THE PROBLEM ->
Go to the line below containing "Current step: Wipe" and print exactly from there through the line containing "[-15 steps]", both included. Print nothing else.

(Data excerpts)
........

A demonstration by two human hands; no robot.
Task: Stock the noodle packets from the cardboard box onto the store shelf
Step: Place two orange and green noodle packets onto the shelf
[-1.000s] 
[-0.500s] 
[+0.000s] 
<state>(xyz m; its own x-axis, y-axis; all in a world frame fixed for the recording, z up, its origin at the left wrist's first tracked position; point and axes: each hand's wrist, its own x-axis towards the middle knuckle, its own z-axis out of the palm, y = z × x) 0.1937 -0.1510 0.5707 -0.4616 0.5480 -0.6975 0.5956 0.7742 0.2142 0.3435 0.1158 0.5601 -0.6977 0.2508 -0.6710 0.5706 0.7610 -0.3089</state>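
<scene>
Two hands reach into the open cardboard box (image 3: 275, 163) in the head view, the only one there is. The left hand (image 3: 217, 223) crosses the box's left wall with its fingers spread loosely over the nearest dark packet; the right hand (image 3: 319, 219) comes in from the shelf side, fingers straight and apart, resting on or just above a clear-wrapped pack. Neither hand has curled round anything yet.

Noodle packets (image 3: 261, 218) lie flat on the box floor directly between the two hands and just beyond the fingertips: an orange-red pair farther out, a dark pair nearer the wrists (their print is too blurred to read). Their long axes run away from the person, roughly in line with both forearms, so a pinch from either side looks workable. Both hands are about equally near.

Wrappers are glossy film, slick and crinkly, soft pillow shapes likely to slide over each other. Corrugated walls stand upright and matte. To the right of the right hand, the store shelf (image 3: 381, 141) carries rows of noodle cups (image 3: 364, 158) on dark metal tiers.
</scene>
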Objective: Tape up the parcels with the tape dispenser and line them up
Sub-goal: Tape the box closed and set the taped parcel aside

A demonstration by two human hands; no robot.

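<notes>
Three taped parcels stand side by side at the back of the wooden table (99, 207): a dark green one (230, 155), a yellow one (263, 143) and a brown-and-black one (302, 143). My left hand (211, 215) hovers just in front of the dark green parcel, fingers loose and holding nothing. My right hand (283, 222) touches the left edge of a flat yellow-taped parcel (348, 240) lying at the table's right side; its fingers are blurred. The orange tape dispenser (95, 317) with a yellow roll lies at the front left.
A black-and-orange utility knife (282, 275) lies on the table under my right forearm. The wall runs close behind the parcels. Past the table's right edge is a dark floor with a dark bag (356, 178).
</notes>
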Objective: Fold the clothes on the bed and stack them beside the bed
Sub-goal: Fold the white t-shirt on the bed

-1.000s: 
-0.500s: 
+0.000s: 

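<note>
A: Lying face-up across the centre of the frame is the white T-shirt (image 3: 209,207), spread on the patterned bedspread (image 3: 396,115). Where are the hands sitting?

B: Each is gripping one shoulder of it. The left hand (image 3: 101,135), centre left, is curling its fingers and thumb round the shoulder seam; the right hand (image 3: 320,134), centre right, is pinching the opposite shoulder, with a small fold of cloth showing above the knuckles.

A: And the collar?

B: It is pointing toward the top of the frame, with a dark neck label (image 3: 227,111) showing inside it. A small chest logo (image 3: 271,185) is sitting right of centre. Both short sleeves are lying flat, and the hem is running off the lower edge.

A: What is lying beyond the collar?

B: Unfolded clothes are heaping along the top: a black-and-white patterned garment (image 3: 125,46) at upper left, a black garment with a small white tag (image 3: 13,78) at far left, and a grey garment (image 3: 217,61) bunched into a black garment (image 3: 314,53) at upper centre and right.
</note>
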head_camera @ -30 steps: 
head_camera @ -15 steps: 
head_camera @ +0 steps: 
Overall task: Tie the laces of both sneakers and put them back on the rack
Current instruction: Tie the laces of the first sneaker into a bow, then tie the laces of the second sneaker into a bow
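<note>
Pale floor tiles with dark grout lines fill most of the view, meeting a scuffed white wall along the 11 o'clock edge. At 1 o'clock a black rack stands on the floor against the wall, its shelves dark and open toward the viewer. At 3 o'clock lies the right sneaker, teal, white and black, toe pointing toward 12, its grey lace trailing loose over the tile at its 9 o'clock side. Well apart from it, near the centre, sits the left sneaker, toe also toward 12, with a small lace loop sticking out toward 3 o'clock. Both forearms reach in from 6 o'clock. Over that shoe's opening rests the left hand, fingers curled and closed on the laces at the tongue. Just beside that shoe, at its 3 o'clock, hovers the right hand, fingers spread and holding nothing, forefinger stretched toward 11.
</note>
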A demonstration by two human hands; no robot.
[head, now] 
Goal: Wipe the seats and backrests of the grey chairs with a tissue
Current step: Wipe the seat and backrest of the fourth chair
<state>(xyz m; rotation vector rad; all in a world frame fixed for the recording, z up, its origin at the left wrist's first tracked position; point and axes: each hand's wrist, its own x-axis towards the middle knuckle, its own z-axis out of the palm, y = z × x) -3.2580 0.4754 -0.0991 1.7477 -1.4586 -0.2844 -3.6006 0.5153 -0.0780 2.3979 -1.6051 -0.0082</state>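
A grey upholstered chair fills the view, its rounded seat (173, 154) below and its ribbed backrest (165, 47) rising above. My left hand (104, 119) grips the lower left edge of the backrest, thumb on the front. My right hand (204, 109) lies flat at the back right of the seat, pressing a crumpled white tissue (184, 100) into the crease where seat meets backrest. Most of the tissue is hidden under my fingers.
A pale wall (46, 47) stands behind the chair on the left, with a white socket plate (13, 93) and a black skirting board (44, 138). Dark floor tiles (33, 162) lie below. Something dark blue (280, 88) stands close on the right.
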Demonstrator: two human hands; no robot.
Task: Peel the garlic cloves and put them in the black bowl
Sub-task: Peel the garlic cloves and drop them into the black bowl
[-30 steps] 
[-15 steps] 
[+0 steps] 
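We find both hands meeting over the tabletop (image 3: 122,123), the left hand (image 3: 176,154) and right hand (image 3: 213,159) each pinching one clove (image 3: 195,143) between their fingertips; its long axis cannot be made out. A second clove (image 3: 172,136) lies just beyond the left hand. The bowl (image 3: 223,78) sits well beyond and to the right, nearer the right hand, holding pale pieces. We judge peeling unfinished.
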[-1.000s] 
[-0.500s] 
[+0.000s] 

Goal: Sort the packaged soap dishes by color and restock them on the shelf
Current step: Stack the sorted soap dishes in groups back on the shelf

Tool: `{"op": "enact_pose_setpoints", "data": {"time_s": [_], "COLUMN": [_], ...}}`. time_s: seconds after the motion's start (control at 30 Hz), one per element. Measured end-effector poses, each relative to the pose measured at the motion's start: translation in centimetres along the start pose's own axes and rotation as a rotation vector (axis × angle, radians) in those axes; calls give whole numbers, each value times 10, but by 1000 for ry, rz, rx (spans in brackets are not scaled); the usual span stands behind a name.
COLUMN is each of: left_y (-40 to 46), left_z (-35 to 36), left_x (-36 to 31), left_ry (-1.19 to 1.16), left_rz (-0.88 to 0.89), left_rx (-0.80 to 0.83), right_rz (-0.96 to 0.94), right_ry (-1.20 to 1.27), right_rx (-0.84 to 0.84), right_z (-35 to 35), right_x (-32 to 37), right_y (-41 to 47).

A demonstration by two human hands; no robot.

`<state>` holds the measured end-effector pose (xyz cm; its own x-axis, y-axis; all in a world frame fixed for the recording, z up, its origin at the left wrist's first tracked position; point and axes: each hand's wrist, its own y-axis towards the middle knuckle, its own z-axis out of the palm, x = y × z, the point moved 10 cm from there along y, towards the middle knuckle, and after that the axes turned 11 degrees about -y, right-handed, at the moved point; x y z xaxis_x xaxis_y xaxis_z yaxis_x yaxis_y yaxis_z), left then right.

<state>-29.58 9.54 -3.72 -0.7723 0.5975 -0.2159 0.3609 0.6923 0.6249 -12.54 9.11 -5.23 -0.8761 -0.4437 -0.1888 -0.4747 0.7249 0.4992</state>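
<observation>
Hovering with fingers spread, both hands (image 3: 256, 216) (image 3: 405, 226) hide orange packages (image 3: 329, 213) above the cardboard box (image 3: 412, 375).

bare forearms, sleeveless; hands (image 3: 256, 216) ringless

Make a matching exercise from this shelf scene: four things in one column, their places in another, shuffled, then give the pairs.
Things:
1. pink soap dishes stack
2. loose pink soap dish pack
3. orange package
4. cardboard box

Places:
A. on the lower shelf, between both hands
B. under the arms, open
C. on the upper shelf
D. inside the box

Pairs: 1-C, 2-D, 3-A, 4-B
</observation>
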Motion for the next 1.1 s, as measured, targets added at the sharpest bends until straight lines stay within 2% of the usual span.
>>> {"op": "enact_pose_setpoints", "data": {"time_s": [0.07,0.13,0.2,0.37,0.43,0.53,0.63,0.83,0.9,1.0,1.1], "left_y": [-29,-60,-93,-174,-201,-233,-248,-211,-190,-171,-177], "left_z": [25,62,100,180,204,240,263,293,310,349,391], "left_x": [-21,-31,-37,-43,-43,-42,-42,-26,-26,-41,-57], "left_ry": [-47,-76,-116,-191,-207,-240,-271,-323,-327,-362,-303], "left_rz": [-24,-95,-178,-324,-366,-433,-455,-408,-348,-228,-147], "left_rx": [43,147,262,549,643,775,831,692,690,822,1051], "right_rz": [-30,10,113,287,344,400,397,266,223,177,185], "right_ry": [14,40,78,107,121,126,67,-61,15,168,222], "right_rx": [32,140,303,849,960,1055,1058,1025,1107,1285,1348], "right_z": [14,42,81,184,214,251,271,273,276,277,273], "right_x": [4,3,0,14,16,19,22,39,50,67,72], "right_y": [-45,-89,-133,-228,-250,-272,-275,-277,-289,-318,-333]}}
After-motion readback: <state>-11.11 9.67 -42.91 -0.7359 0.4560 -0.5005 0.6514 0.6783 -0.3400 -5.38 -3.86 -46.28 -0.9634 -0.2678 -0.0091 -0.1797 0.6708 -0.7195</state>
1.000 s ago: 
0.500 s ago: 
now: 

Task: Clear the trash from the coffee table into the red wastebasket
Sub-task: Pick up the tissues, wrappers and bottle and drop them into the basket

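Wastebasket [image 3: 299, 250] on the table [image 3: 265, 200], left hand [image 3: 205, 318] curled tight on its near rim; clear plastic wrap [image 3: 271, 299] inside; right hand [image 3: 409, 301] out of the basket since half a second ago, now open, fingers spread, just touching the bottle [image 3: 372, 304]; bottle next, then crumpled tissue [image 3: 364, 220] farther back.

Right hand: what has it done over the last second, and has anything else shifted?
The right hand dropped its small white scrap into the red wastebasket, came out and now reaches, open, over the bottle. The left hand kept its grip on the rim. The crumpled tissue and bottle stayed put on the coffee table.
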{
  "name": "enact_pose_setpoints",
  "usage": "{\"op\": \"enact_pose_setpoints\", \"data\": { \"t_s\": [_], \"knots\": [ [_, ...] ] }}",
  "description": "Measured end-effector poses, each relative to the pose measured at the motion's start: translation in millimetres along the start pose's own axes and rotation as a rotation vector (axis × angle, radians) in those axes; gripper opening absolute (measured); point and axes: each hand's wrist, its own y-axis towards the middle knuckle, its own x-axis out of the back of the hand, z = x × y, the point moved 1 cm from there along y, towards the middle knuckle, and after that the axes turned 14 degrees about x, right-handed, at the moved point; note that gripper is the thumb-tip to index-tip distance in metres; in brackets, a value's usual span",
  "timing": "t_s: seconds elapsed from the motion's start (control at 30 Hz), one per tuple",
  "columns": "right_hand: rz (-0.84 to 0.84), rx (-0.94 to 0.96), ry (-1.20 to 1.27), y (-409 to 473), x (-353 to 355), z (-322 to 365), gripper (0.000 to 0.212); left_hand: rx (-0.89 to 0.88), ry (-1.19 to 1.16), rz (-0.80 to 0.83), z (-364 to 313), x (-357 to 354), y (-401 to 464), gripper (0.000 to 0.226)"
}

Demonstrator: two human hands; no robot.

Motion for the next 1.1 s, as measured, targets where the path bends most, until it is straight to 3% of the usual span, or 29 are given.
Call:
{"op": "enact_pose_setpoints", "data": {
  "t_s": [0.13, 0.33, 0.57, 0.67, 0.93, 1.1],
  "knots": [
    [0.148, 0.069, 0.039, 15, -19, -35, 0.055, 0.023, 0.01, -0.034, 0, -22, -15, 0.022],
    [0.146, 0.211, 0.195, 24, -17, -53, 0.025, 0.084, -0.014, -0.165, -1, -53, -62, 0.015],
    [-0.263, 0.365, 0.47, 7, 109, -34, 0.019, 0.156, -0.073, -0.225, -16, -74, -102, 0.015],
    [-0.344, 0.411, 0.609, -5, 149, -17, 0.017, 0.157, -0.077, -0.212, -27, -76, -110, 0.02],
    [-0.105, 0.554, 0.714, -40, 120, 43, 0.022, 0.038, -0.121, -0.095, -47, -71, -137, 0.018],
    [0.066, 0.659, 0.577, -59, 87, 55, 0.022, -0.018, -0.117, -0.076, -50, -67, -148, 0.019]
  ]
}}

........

ANSWER TO THE PROBLEM ->
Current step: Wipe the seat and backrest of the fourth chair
<state>(xyz m; rotation vector rad; all in a world frame fixed for the recording, z up, its origin at the left wrist's first tracked position; point and axes: each hand's wrist, its own x-axis towards the middle knuckle, its own z-axis out of the palm, y = z × x) -3.2580 0.4754 -0.0991 1.7477 -1.4586 -0.2844 -3.6006 0.5153 -0.0780 2.3979 -1.6051 -0.0082</state>
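A grey upholstered chair fills the view, its rounded seat (173, 154) below and its ribbed backrest (165, 47) rising above. My left hand (104, 119) grips the lower left edge of the backrest, thumb on the front. My right hand (204, 109) lies flat at the back right of the seat, pressing a crumpled white tissue (184, 100) into the crease where seat meets backrest. Most of the tissue is hidden under my fingers.
A pale wall (46, 47) stands behind the chair on the left, with a white socket plate (13, 93) and a black skirting board (44, 138). Dark floor tiles (33, 162) lie below. Something dark blue (280, 88) stands close on the right.
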Demonstrator: two human hands; no robot.
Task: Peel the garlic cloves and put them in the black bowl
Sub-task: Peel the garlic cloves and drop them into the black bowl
[-30 steps] 
[-15 steps] 

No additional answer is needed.